• RECORDS:

● ● ● ● ● ● ●

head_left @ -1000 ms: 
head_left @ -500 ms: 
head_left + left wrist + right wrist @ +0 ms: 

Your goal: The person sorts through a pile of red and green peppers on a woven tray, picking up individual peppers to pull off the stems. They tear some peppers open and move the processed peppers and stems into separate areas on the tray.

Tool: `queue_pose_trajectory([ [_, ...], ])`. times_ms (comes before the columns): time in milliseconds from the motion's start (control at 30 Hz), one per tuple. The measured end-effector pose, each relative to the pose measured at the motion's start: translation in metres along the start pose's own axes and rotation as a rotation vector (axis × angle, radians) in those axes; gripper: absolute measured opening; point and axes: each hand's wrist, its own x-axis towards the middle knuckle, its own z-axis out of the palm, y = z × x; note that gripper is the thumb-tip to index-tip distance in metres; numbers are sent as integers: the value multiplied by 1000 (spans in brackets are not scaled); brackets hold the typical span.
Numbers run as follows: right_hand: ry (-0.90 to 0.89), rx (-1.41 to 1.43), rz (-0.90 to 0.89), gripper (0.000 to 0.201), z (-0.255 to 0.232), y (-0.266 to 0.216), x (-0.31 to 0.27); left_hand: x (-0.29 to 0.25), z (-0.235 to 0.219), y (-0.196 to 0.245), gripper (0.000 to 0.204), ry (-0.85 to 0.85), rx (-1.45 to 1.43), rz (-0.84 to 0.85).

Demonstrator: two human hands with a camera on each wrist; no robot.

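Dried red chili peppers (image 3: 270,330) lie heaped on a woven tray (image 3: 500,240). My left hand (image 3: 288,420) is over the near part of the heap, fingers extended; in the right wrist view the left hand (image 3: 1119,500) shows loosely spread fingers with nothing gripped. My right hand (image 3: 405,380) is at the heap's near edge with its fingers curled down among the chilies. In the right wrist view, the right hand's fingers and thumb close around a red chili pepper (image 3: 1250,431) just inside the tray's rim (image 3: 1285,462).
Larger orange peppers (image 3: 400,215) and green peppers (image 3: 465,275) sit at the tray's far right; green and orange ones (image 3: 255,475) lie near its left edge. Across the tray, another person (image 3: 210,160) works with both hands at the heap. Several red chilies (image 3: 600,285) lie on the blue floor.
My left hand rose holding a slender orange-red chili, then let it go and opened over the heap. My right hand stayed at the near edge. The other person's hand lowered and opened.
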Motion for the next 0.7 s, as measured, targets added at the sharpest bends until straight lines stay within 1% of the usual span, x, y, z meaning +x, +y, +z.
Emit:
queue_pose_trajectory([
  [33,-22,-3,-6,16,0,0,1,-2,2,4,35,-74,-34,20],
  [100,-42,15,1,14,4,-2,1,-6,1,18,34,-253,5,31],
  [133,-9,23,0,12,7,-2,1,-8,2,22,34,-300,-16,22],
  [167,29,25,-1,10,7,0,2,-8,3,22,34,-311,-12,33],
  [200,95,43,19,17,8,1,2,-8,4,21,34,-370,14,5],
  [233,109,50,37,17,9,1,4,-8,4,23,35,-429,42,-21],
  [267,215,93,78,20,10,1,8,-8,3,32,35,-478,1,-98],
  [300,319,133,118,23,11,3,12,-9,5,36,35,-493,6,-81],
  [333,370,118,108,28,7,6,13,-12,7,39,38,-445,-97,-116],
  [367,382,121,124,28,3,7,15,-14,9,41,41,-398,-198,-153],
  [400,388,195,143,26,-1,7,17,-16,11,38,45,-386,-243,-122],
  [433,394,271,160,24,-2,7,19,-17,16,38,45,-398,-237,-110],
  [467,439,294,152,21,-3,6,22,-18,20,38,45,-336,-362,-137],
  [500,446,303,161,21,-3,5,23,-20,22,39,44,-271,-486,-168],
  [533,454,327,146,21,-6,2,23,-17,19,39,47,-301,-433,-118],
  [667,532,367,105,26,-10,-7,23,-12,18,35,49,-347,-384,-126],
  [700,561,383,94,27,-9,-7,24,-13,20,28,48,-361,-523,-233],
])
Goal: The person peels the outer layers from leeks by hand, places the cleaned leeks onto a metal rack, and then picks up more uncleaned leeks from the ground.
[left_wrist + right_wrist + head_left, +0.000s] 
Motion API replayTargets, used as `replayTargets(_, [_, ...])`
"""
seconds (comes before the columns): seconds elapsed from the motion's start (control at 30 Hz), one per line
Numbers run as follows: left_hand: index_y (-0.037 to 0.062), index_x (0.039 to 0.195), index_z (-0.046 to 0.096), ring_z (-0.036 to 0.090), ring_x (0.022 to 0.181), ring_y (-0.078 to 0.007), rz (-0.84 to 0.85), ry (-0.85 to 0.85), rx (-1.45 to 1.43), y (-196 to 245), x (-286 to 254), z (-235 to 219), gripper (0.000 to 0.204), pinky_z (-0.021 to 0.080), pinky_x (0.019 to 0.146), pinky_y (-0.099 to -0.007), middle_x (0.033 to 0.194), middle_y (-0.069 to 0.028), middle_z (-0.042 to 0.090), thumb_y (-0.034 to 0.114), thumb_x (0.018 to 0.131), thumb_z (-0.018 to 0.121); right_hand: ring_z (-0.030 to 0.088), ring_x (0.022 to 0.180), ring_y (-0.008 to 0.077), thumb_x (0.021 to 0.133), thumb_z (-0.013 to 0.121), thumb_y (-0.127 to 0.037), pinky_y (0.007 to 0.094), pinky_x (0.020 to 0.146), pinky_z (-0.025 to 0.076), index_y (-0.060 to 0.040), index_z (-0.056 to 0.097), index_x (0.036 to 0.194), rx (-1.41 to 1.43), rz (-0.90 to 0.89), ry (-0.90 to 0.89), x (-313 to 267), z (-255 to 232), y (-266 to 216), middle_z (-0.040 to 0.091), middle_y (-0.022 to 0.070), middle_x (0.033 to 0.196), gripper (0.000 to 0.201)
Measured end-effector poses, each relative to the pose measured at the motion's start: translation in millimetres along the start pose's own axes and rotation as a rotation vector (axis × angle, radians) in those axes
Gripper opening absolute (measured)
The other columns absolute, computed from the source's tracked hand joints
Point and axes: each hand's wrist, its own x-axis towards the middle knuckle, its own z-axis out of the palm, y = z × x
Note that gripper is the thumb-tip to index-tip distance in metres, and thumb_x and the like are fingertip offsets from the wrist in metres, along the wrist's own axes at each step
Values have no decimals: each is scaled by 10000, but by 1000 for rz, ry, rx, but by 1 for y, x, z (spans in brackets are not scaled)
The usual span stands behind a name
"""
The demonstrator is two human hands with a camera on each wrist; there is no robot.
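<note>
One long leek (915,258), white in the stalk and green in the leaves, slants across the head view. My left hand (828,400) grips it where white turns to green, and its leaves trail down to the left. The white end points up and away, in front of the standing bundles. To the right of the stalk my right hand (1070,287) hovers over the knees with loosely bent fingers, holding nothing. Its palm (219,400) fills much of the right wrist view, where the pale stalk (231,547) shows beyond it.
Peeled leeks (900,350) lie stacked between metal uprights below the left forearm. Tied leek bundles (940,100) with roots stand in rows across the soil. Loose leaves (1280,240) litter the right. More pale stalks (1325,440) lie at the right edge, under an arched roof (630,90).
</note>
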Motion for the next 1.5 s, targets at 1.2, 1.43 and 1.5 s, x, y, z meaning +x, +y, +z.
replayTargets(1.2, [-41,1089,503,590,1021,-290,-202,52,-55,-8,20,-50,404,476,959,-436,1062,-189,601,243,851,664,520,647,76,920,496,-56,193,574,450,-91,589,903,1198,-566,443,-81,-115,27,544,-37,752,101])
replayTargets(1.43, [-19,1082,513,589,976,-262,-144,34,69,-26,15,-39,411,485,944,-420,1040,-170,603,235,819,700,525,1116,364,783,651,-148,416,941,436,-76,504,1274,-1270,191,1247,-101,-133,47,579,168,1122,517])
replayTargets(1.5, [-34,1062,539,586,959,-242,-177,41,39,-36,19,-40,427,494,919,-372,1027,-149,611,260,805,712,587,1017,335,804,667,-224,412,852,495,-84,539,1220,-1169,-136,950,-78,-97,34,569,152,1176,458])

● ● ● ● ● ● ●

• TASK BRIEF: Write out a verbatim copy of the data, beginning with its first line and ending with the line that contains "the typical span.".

• SOLUTION FOR THIS PROBLEM:
head_left @ -1000 ms: 
head_left @ -500 ms: 
head_left + left wrist + right wrist @ +0 ms: 

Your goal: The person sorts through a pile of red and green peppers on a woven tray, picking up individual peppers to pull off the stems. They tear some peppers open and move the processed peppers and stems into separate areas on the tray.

Tool: `queue_pose_trajectory([ [_, ...], ])`. times_ms (comes before the columns): time in milliseconds from the motion's start (control at 30 Hz), one per tuple. The measured end-effector pose, each relative to the pose measured at the motion's start: translation in metres along the start pose's own axes and rotation as a rotation vector (axis × angle, radians) in those axes; gripper: absolute measured opening; point and axes: each hand's wrist, its own x-axis towards the middle knuckle, its own z-axis out of the palm, y = z × x; note that gripper is the thumb-tip to index-tip distance in metres; numbers are sent as integers: the value multiplied by 1000 (spans in brackets are not scaled); brackets hold the typical span.

Work on this exercise is now finished.